- _Task objective_
Set down the full listing below word for word; pictures stay out of the copy.

- _Dataset excerpt_

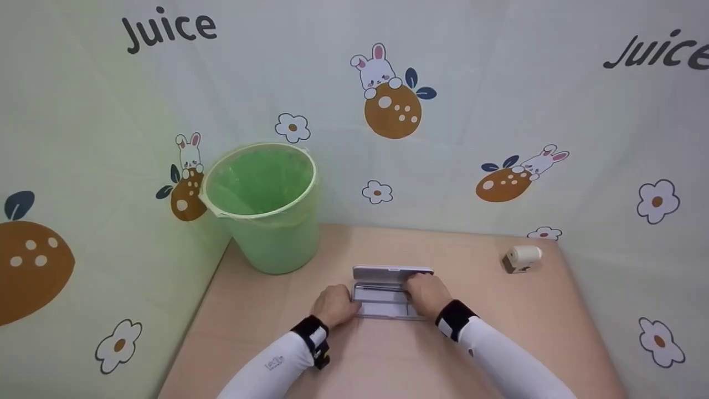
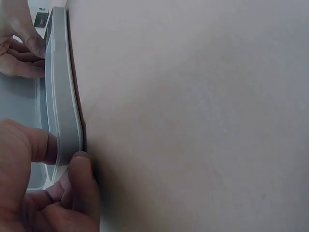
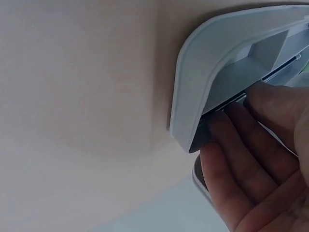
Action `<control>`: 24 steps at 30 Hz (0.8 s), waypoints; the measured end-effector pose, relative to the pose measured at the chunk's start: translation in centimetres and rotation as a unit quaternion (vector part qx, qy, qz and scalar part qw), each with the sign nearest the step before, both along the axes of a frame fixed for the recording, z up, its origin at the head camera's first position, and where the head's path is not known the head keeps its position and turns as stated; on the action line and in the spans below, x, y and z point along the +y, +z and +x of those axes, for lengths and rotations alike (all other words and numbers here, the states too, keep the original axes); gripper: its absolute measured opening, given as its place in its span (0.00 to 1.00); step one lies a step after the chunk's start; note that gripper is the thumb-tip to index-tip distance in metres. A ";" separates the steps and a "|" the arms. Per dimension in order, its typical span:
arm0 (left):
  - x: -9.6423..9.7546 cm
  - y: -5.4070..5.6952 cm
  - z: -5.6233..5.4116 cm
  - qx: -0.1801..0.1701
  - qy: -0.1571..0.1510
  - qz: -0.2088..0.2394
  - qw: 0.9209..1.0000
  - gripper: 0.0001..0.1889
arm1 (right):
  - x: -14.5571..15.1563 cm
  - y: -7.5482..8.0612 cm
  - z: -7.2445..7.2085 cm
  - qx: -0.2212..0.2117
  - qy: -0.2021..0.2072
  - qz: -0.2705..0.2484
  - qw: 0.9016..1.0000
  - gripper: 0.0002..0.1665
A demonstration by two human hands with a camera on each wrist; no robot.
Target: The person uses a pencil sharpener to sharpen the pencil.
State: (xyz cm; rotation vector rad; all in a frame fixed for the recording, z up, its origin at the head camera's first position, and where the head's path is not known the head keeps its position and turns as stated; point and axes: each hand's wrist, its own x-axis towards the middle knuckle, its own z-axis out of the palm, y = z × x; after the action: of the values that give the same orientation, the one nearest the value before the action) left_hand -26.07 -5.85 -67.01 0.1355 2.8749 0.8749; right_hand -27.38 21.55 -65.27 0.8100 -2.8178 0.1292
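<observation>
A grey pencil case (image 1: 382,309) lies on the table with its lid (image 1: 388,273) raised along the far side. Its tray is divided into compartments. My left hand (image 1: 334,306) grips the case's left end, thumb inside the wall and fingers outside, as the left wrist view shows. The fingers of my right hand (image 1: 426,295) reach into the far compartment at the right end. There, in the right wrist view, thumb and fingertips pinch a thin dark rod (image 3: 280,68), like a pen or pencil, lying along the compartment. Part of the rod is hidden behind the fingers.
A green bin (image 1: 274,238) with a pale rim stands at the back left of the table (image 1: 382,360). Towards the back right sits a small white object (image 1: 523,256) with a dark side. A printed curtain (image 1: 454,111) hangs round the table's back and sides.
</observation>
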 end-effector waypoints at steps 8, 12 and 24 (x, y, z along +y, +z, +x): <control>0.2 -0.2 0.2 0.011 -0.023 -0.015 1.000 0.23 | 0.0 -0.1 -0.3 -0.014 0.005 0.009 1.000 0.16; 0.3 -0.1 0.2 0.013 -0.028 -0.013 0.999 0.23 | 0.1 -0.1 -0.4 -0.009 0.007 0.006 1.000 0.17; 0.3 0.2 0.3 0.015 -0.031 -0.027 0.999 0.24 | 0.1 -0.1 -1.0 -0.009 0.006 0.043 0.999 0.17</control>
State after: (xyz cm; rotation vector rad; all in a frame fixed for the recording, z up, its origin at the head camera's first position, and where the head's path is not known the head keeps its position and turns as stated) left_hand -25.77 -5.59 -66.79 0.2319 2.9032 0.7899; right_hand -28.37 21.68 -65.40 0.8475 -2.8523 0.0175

- _Response below_
Action `<control>`: 24 steps at 30 Hz (0.8 s), waypoints; the measured end-effector pose, relative to the pose measured at the chunk's start: translation in centimetres and rotation as a unit quaternion (vector part qx, qy, qz and scalar part qw), each with the sign nearest the step before, both along the axes of a frame fixed for the recording, z up, its origin at the head camera's first position, and where the head's path is not known the head keeps its position and turns as stated; on the action line and in the spans below, x, y and z point along the +y, +z and +x of those axes, for lengths and rotations alike (all other words and numbers here, the states too, keep the original axes); gripper: its absolute measured opening, given as its place in its span (0.00 to 1.00); step one lies a step after the chunk's start; note that gripper is the thumb-tip to index-tip distance in metres. A ";" separates the steps and a "|" the arms. Per dimension in order, its typical span:
arm0 (left):
  - x: -9.6423..9.7546 cm
  - y: -5.4070..5.6952 cm
  - z: -5.6233..5.4116 cm
  - qx: -0.1801..0.1701
  - qy: -0.1571..0.1510
  - qz: -0.2088..0.2394
  - qw: 0.9209..1.0000
  - gripper: 0.0001..0.1889
arm1 (right):
  - x: -14.5571..15.1563 cm
  - y: -7.5482..8.0612 cm
  - z: -7.2445..7.2085 cm
  - qx: -0.2212..0.2117
  - qy: -0.2021..0.2072
  - qz: -0.2705..0.2484
  - qw: 0.9016..1.0000
  - gripper: 0.0002..0.1665
A demonstration by two human hands with a camera on each wrist; no robot.
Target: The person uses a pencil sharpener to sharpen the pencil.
State: (xyz cm; rotation vector rad; all in a frame fixed for the recording, z up, its origin at the head camera's first position, and where the head's path is not known the head keeps its position and turns as stated; point and axes: each hand's wrist, its own x-axis towards the middle knuckle, its own z-axis out of the palm, y = z × x; after the action: of the values that give the same orientation, the one nearest the value before the action) left_hand -26.07 -5.85 -67.01 0.1355 2.8749 0.8749; right_hand -27.38 21.55 -65.27 0.8100 -2.8178 0.1292
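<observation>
A grey pencil case (image 1: 382,309) lies on the table with its lid (image 1: 388,273) raised along the far side. Its tray is divided into compartments. My left hand (image 1: 334,306) grips the case's left end, thumb inside the wall and fingers outside, as the left wrist view shows. The fingers of my right hand (image 1: 426,295) reach into the far compartment at the right end. There, in the right wrist view, thumb and fingertips pinch a thin dark rod (image 3: 280,68), like a pen or pencil, lying along the compartment. Part of the rod is hidden behind the fingers.
A green bin (image 1: 274,238) with a pale rim stands at the back left of the table (image 1: 382,360). Towards the back right sits a small white object (image 1: 523,256) with a dark side. A printed curtain (image 1: 454,111) hangs round the table's back and sides.
</observation>
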 end-effector waypoints at steps 8, 12 and 24 (x, y, z along +y, +z, +x): <control>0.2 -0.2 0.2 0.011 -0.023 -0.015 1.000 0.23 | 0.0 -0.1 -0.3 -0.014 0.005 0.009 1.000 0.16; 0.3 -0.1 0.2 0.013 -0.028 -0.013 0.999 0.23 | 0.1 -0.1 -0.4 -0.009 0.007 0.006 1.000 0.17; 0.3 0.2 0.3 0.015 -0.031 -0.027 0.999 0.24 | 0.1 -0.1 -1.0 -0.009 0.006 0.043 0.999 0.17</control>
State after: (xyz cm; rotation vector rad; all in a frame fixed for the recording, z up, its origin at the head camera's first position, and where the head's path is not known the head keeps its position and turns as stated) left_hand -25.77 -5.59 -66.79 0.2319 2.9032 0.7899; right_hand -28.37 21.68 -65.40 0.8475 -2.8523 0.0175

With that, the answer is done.